■ **DIRECTIONS FOR THIS TASK**
Work out how many lines of the data hold the string "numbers", and reply with that number alone.

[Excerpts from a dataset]
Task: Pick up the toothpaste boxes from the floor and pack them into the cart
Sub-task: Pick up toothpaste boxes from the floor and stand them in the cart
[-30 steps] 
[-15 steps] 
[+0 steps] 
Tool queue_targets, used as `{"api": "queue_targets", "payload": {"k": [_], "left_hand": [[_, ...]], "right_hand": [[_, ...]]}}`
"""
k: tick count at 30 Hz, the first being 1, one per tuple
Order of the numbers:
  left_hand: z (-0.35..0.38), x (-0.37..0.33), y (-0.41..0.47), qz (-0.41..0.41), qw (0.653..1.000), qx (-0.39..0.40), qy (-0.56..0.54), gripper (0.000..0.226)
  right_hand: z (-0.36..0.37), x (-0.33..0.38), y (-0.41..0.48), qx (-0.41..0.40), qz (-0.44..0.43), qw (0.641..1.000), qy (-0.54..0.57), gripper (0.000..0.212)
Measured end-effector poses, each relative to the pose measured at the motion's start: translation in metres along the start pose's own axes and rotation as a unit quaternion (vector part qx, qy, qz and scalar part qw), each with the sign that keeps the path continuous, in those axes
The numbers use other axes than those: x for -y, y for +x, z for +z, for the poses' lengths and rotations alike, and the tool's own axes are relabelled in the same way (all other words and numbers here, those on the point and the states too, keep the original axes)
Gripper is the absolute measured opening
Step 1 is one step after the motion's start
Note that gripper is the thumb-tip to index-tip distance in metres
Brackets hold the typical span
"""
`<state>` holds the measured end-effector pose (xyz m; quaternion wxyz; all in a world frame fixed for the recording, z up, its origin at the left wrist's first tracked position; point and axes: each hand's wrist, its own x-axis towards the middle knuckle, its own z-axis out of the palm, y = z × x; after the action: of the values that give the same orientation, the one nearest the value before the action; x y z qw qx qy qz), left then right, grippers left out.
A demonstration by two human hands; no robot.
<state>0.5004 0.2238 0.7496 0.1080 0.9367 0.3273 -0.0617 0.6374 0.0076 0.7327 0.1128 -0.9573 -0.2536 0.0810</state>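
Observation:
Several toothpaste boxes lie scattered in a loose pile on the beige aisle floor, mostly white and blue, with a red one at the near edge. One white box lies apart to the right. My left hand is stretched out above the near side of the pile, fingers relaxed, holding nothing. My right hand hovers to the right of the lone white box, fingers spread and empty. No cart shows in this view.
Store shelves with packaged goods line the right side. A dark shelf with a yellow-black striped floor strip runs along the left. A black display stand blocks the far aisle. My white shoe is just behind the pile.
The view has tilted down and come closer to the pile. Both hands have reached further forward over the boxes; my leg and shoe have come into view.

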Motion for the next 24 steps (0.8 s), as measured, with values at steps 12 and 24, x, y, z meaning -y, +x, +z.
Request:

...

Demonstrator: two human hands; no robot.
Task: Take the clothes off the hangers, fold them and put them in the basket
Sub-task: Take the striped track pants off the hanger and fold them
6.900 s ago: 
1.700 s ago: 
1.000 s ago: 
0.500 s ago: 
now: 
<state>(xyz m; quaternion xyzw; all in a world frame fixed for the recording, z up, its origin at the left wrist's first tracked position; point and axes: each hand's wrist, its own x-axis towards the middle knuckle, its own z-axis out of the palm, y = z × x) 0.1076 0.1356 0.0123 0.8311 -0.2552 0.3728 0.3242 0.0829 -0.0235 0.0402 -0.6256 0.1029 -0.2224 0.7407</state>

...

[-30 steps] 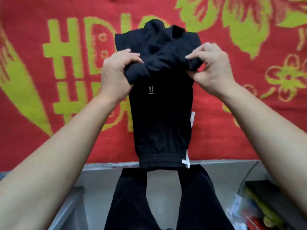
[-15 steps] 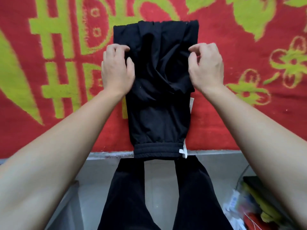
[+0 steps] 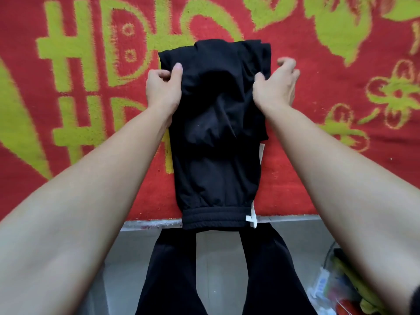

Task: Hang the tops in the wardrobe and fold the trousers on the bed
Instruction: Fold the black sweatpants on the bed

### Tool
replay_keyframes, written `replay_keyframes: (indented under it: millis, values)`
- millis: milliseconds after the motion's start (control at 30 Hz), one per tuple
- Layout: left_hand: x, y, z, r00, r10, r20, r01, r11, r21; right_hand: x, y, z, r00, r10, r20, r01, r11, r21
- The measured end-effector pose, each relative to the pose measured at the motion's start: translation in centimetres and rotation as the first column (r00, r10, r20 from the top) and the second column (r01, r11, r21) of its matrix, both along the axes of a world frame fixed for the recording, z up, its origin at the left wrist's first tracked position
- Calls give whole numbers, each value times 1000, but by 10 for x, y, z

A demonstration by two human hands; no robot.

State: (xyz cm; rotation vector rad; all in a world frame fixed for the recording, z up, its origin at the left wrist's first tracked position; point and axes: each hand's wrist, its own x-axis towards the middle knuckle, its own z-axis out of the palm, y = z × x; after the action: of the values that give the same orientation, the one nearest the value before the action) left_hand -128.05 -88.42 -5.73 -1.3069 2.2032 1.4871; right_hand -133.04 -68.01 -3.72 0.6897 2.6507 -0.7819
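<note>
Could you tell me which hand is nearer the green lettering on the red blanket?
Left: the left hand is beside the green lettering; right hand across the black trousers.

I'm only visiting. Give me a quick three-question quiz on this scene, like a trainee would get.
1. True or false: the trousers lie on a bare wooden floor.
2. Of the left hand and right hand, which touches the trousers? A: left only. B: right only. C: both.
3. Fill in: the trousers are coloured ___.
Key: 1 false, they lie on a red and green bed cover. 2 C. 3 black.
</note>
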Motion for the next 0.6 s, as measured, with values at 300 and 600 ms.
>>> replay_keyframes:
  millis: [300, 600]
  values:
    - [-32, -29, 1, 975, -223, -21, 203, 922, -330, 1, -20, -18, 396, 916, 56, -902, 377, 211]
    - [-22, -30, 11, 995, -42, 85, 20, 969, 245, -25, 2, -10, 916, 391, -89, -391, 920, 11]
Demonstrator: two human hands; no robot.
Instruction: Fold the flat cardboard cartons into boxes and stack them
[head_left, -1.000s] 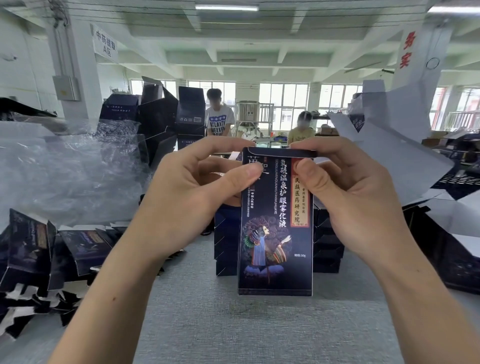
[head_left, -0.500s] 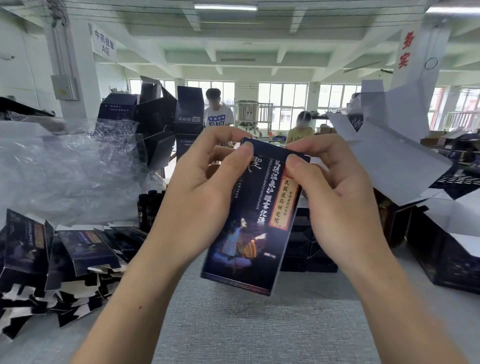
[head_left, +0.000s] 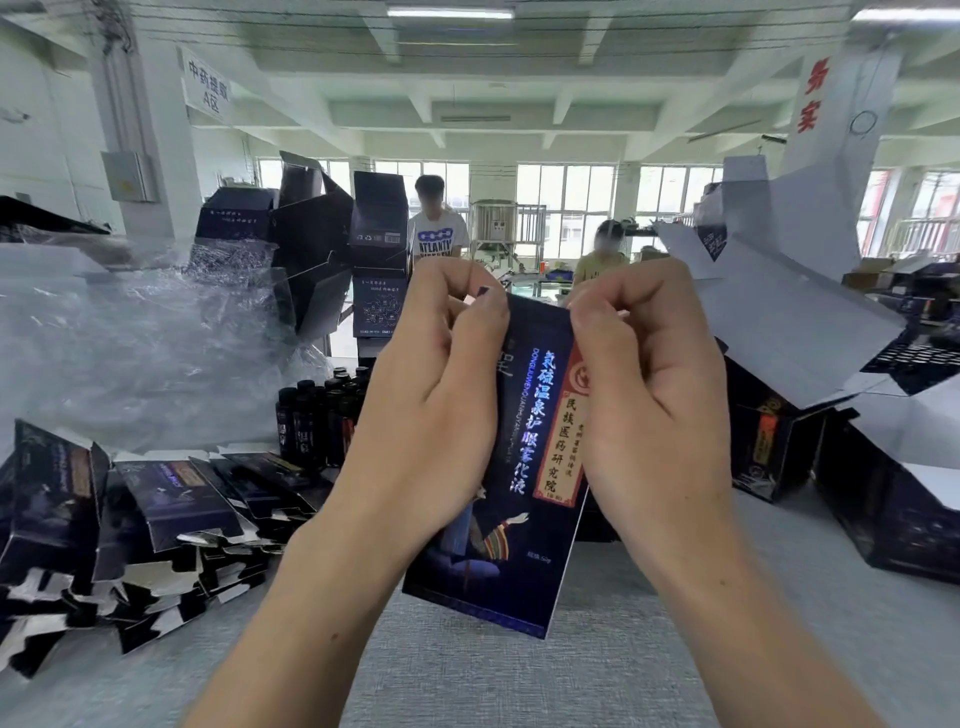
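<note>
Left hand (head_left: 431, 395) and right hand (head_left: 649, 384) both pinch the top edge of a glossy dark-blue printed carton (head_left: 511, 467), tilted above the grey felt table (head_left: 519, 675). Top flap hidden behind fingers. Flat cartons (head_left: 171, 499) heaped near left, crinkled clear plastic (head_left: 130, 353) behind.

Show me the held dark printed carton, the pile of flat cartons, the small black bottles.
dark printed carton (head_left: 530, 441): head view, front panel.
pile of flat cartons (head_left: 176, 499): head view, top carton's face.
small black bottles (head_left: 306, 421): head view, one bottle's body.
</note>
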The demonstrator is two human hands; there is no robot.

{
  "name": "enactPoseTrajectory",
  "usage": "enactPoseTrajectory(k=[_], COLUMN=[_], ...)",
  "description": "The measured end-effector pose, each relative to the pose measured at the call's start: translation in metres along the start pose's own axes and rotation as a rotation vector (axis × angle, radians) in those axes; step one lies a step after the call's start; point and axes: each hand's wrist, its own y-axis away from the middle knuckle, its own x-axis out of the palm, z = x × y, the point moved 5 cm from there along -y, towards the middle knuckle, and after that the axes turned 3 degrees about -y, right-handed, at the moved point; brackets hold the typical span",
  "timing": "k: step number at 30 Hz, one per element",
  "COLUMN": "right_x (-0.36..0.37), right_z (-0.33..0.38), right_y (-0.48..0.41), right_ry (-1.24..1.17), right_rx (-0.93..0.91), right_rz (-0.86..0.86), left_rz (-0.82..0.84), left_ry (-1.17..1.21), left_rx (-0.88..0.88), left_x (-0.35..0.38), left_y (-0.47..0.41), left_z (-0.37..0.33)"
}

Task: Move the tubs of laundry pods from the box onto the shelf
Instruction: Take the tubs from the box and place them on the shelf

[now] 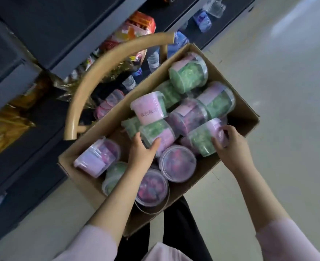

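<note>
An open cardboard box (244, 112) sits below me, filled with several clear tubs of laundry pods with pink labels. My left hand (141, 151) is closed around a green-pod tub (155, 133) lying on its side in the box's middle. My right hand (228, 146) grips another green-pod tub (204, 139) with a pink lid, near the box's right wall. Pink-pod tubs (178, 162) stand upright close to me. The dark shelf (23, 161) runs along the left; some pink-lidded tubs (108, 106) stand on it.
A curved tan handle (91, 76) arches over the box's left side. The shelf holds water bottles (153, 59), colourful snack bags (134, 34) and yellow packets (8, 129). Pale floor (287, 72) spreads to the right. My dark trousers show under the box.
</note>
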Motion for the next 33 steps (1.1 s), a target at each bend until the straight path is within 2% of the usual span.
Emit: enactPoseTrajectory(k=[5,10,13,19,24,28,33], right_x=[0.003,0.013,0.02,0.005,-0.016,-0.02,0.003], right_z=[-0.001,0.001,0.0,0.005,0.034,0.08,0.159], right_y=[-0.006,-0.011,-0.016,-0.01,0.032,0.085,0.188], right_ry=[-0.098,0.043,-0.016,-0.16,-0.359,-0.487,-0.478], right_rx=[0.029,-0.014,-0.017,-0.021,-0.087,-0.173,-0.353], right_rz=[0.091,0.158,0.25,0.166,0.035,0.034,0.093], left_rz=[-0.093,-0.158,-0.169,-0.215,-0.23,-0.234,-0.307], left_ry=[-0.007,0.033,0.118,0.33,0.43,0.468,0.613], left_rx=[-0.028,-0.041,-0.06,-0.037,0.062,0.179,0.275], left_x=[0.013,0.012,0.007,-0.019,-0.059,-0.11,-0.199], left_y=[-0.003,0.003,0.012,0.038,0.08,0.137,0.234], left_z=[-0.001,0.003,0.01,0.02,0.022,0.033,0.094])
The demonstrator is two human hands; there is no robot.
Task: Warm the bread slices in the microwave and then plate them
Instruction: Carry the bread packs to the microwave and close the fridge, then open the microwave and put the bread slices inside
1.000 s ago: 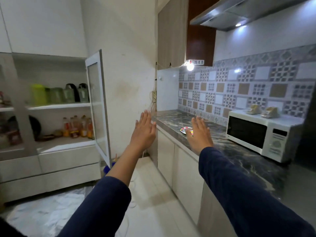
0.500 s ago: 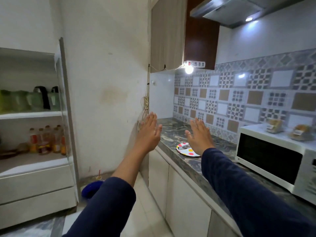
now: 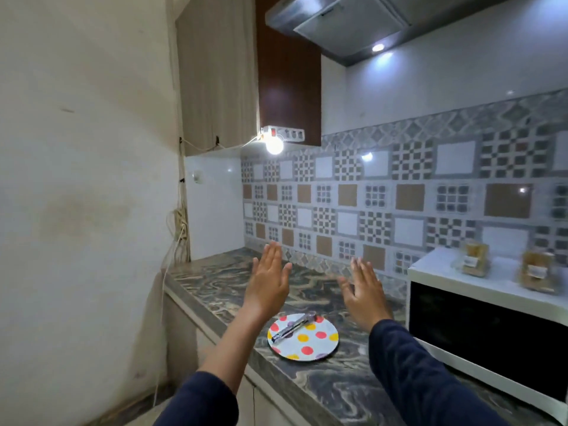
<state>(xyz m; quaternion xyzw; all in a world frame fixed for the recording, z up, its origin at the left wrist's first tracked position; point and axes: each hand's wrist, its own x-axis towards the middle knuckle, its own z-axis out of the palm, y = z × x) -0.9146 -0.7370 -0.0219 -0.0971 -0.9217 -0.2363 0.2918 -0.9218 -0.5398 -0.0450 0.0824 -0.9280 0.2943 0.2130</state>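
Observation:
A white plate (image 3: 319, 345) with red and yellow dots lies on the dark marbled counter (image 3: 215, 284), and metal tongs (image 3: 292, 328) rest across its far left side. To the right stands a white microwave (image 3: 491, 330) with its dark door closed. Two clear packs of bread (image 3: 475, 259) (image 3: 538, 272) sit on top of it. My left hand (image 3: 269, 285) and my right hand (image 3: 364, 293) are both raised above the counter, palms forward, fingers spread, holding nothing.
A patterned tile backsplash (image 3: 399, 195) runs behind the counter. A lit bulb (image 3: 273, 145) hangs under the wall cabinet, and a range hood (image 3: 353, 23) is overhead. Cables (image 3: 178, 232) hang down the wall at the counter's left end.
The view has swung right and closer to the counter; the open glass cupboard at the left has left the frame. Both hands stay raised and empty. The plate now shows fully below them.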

■ **EXERCISE OUTPUT**
3